Description of the task
The stretch from the line with "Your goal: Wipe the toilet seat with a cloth" through the line with "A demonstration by" in the records below: write it out exactly, and nothing else.

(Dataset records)

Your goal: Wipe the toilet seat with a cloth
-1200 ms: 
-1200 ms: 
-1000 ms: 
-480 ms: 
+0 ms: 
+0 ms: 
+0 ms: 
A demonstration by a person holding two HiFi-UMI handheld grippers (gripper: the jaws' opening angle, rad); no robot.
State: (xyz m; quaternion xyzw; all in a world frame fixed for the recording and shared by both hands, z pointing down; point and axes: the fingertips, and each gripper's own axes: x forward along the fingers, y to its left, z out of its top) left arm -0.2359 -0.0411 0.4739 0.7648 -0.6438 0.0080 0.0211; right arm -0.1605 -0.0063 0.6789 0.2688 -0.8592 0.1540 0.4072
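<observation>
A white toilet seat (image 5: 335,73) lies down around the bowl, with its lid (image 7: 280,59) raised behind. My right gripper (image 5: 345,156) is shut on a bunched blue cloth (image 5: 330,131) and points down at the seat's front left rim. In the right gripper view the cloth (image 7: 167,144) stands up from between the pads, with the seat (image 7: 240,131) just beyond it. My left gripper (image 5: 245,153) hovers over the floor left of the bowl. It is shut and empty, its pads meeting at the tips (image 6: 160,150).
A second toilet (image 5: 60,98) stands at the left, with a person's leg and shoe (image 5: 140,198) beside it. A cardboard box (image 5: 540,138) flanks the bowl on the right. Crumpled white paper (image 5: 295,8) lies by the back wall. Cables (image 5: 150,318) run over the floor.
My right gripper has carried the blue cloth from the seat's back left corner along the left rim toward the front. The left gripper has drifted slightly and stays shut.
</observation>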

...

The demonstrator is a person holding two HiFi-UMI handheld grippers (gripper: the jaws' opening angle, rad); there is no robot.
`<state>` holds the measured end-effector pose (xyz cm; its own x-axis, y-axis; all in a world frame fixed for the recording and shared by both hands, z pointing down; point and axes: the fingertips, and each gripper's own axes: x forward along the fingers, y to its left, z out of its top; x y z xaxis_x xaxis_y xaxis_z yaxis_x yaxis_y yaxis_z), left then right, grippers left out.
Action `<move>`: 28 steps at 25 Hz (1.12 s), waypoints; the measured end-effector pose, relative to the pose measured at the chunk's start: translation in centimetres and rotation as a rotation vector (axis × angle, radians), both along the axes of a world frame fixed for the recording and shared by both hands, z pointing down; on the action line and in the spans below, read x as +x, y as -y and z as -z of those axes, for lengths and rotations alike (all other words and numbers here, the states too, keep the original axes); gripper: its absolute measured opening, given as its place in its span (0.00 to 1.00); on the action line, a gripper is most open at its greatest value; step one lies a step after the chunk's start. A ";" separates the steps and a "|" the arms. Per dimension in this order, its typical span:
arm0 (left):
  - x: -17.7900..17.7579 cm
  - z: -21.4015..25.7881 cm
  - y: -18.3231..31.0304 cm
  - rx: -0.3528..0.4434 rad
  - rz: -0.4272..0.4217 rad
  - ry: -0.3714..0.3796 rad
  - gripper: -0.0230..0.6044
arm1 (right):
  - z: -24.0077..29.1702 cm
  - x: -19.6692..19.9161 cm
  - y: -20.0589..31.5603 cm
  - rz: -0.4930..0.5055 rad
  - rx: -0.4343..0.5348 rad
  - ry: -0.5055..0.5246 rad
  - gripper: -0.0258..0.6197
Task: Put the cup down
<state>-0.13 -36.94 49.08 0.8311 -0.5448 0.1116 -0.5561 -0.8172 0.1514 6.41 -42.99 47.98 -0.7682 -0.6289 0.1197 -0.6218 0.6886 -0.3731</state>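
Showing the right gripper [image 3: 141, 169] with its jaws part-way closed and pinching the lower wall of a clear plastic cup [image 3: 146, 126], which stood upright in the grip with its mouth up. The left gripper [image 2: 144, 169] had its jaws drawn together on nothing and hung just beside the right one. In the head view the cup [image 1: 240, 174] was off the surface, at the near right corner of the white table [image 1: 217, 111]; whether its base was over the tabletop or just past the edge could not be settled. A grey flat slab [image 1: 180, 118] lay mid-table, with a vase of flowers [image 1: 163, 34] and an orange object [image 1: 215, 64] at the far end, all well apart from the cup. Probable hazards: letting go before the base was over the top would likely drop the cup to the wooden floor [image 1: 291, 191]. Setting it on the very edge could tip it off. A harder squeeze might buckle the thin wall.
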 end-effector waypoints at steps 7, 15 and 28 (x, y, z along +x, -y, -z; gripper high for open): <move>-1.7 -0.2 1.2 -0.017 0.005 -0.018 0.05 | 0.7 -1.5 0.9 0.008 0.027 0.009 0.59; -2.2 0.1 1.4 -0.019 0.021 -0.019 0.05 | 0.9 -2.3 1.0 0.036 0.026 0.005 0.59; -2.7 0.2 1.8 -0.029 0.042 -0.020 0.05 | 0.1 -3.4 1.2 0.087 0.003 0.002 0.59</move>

Task output
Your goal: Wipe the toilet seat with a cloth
-1200 ms: 
-1200 ms: 
-1000 ms: 
-480 ms: 
+0 ms: 
+0 ms: 
+0 ms: 
A demonstration by a person holding two HiFi-UMI handheld grippers (gripper: the jaws' opening angle, rad); no robot.

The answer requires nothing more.